DFS on Binary Tree Array

Implementing Depth-First Search for the Binary Tree without stack and recursion.

Binary Tree Array

This is binary tree.

0 is a root node.
0 has two children: left 1 and right: 2.
Each of its children have their children and so on.
The nodes without children are leaf nodes (3,4,5,6).

The number of edges between root and leaf nodes define tree height. The tree above has the height 2.

Standard approach to implement binary tree is to define class called BinaryNode

public class BinaryNode<T> {
    public T data;
    public BinaryNode<T> left;
    public BinaryNode<T> right;
}	

However, there is a trick to implement binary tree using only static arrays. If you enumerate all nodes in binary tree by levels starting from zero you can pack it into array.

The relationship between parent index and child index, allow us to move from the parent to child, as well as from the child to the parent

left_child(i)  = 2 * i + 1
right_child(i) = 2 * i + 2
parent(i)      = (i - 1) / 2

Important note that the tree should be complete, what means for the specific height it should contain exactly \(2^{height + 1} - 1\) elements.

You can avoid such requirement by placing null instead of missing elements. The enumeration still applies for empty nodes as well. This should cover any possible binary tree.

Such array representation for binary tree we will call Binary Tree Array. We always assume it will contain \(2^{n} - 1\) elements.

BFS vs DFS

There are two search algorithms exist for binary tree: breadth-first search (BFS) and depth-first search (DFS).

The best way to understand them is visually

BFS search nodes level by level, starting from the root node. Then checking its children. Then children for children and so on. Until all nodes are processed or node which satisfies search condition is found.

DFS behave differently. It checks all nodes from leftmost path from the root to the leaf, then jumps up and check right node and so on.

For classic binary trees BFS implemented using Queue data structure (LinkedList implements Queue)

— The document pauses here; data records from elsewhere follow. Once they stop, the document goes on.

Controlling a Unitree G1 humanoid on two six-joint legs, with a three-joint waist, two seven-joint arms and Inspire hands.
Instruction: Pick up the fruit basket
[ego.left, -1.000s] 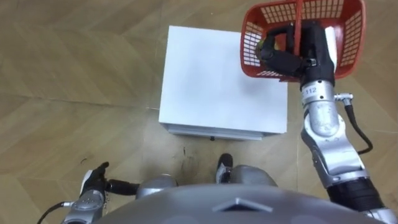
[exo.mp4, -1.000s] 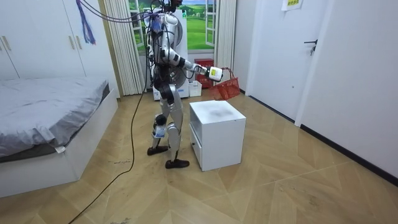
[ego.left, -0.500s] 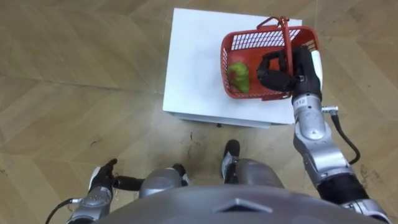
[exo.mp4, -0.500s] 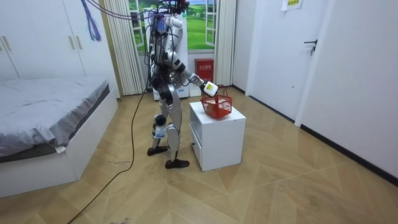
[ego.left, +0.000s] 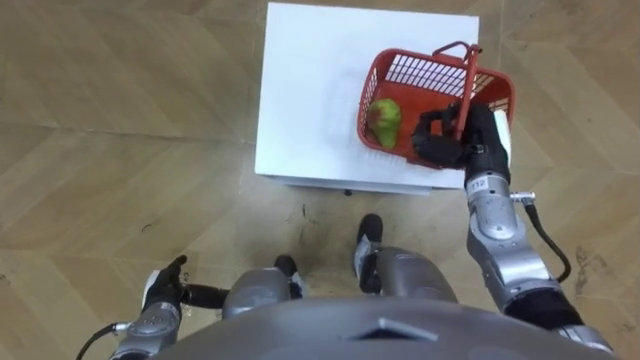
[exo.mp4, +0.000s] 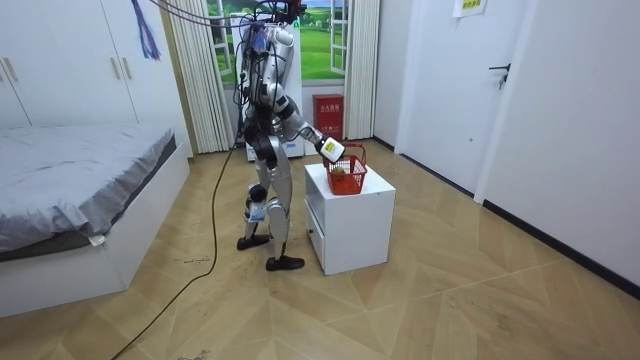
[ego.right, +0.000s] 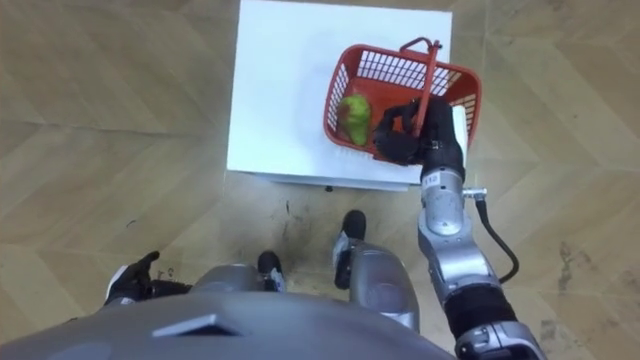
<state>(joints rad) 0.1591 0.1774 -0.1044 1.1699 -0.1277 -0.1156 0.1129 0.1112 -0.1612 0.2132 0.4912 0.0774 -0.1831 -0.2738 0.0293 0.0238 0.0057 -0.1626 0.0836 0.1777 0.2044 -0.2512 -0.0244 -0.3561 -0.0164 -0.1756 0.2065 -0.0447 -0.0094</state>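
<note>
**Lift straight up, away from the cabinet's corner**

The right hand has its fingers curled round the red handle of the fruit basket. The basket is at the near right corner of the white cabinet. I cannot tell whether its base bears fully on the top. A green fruit lies inside, just left of the hand.

The grip looks to sit towards the near end of the handle rather than its middle, so the basket will likely want to tip away as its weight comes on. A slow, vertical rise with a level wrist should keep the fruit from rolling.

The cabinet's right edge seems to run beneath the basket, under the hand, and the near edge lies just behind it. A sideways drag risks catching the base there.

Above and to the right of the hand there is only wooden floor below, so there is room to carry. The left hand hangs low, far to the left, fingers relaxed
</note>
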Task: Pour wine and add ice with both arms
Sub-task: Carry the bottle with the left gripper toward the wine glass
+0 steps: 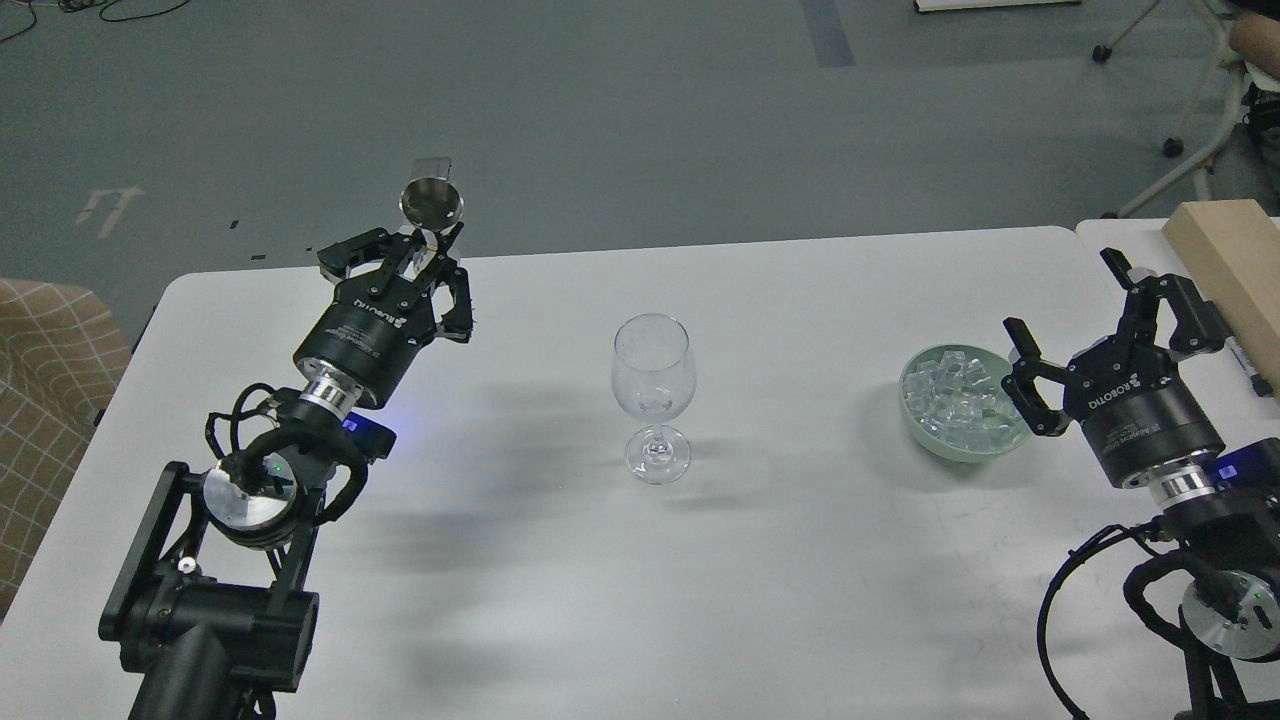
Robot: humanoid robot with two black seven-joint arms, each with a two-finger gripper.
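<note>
An empty clear stemmed wine glass (652, 380) stands upright mid-table. My left gripper (428, 240), to the glass's left and raised, is shut on the stem of a small shiny metal cup (432, 201). The cup's mouth tilts toward me and no wine shows in it. A pale green bowl (930, 438) full of ice (955, 400) sits at the right. My right gripper (1065, 298) hovers at the bowl's right rim, open with its fingers spread wide and nothing between them.
A light wooden block (1225, 260) lies on the adjoining table at the far right, close behind my right gripper. A checkered seat (40, 380) stands off the table's left edge. Chair legs on wheels (1170, 145) stand on the floor beyond.
</note>
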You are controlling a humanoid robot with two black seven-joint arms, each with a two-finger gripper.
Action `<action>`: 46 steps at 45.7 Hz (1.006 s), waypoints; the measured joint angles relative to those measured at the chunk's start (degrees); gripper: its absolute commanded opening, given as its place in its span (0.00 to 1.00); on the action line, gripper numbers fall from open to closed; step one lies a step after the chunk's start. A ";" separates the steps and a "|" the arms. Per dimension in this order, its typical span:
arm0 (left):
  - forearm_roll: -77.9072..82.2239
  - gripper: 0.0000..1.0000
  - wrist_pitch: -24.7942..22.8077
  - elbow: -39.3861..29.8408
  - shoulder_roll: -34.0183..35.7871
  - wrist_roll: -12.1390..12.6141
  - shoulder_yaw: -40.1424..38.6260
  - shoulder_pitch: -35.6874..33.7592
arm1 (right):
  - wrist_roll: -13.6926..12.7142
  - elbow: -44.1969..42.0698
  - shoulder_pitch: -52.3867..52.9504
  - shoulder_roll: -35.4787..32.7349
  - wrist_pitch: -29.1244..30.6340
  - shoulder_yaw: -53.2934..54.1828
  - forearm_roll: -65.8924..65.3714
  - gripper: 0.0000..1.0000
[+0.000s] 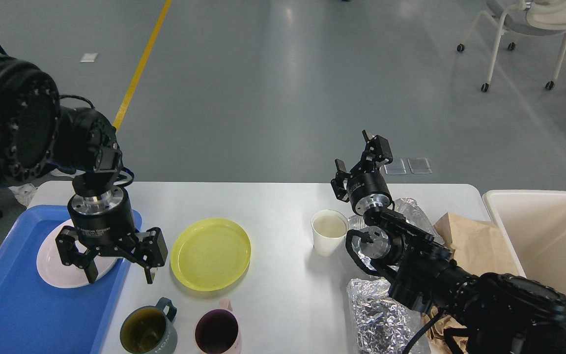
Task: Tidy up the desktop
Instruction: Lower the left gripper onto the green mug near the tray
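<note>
Lying on the matte white desktop (273,206): round yellow plate (211,253), crinkled foil (379,314).

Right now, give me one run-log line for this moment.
left tool: open, above white plate in blue tray | right tool: open, raised, empty | yellow plate, paper cup, two mugs on desktop

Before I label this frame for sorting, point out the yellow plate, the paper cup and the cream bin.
yellow plate (211,253), head view, centre of its inner face.
paper cup (326,243), head view, its outer wall.
cream bin (543,194), head view, its far rim.
</note>
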 measured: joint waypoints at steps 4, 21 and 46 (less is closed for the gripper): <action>-0.04 0.97 0.17 -1.43 -0.57 2.05 -1.62 0.48 | 0.00 0.00 0.00 0.00 0.00 0.00 0.00 1.00; -0.54 0.91 17.69 -8.34 -0.34 15.76 -5.04 8.01 | 0.00 -0.04 0.00 0.00 0.00 -0.02 0.00 1.00; -0.78 0.72 32.40 -9.14 -0.26 17.79 -8.59 13.64 | 0.00 -0.01 0.08 0.01 0.00 0.00 0.00 1.00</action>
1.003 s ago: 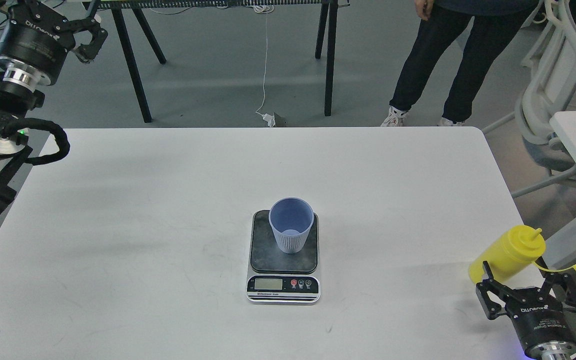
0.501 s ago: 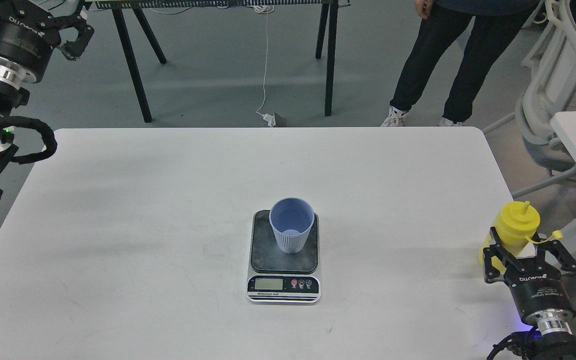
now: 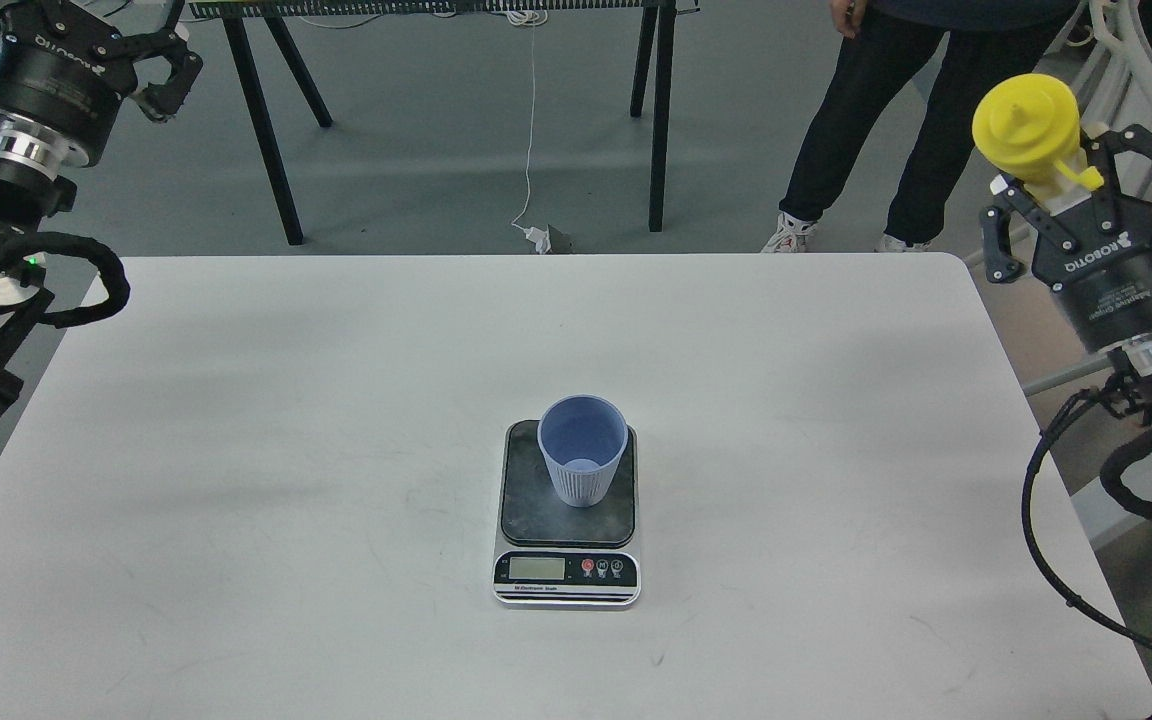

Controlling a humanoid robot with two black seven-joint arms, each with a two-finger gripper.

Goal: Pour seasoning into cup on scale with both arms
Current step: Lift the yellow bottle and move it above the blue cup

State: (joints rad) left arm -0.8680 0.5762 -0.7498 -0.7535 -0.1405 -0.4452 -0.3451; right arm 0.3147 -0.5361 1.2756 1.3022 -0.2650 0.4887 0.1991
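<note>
Seasoning bottle clamped in right gripper, held high at far right, clear of the table.

Bottle sits between the right gripper's fingers, nozzle end toward the camera, tethered cap hanging off its right side. Cup stands upright on the far part of the scale platform at table centre, well apart from the bottle. Left gripper is up at far left over the floor, fingers apart, holding nothing. Versus 0.5 s ago: right arm has lifted the bottle from the near-right table edge to the far right; cup and scale unmoved, left arm barely shifted. White table, grey floor, black trestle legs far back, person's legs far right, white chair at the right edge.
</note>
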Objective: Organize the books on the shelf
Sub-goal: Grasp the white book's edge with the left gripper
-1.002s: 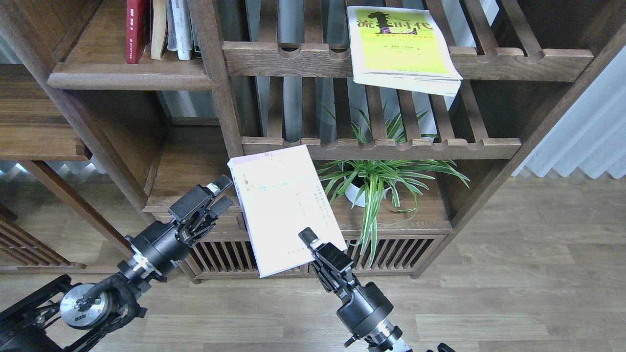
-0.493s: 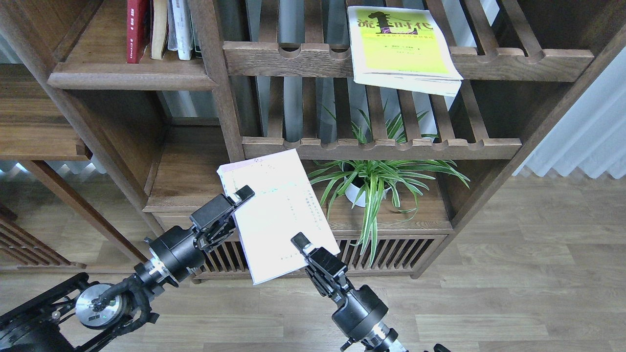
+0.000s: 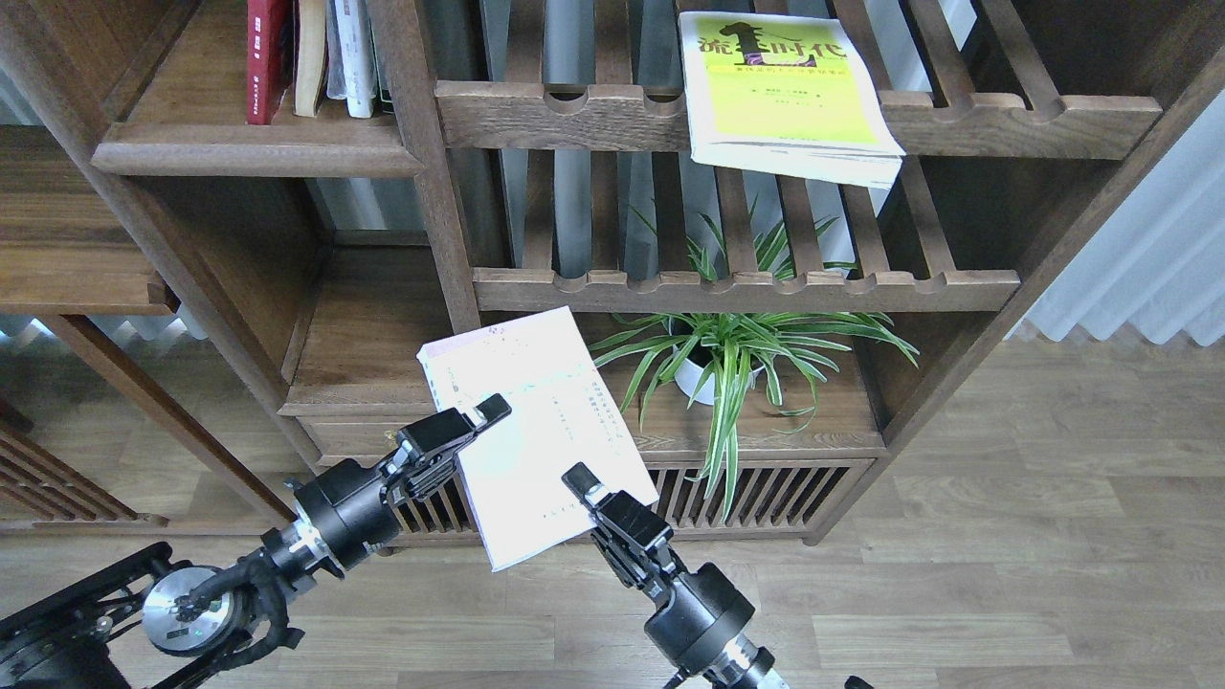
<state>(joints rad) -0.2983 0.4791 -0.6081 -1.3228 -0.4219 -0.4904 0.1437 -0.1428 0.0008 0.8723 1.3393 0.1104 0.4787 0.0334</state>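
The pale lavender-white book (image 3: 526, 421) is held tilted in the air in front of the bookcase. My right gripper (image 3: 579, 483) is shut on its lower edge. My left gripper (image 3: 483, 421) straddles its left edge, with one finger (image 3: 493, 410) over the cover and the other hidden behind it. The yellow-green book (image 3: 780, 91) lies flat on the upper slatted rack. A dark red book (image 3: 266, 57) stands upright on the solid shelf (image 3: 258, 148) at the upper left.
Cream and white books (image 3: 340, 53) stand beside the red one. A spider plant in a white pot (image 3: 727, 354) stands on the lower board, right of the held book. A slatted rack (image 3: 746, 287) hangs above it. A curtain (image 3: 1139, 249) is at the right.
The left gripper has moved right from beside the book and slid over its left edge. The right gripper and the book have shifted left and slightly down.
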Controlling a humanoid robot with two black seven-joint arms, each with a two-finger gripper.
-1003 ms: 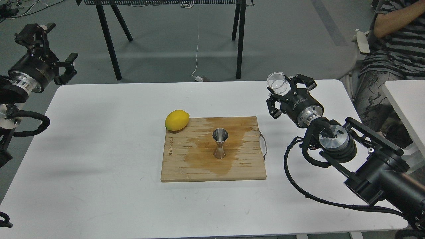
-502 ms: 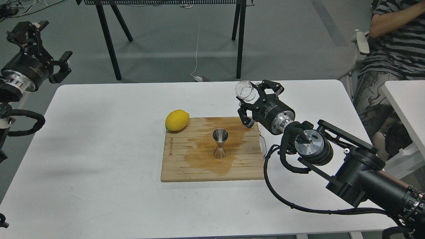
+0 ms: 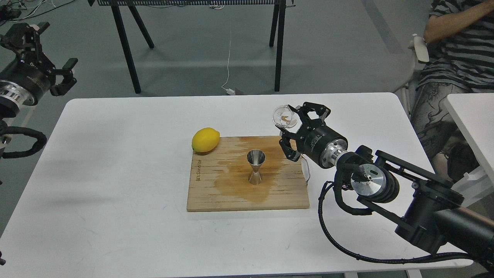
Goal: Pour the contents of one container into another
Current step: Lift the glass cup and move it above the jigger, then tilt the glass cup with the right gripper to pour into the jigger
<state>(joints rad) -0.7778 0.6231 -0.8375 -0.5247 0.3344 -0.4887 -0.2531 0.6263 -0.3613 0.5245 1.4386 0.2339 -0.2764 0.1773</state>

public BinaryNode<T> bfs(Predicate<T> predicate) {
    Queue<BinaryNode<T>> queue = new LinkedList<>();
    queue.offer(this);
    while (!queue.isEmpty()) {
        BinaryNode<T> node = queue.poll();
        if (predicate.test(node.data)) return node;
        if (node.left != null) queue.offer(node.left);
        if (node.right != null) queue.offer(node.right);
    }
    return null;
}

If you replace queue with the stack you will get DFS implementation.

public BinaryNode<T> dfs(Predicate<T> predicate) {
    Stack<BinaryNode<T>> stack = new Stack<>();
    stack.push(this);
    while (!stack.isEmpty()) {
        BinaryNode<T> node = stack.pop();
        if (predicate.test(node.data)) return node;
        if (node.right != null) stack.push(node.right);
        if (node.left != null) stack.push(node.left);
    }
    return null;
}

For example, assume you need to find node with value 1 in the following tree.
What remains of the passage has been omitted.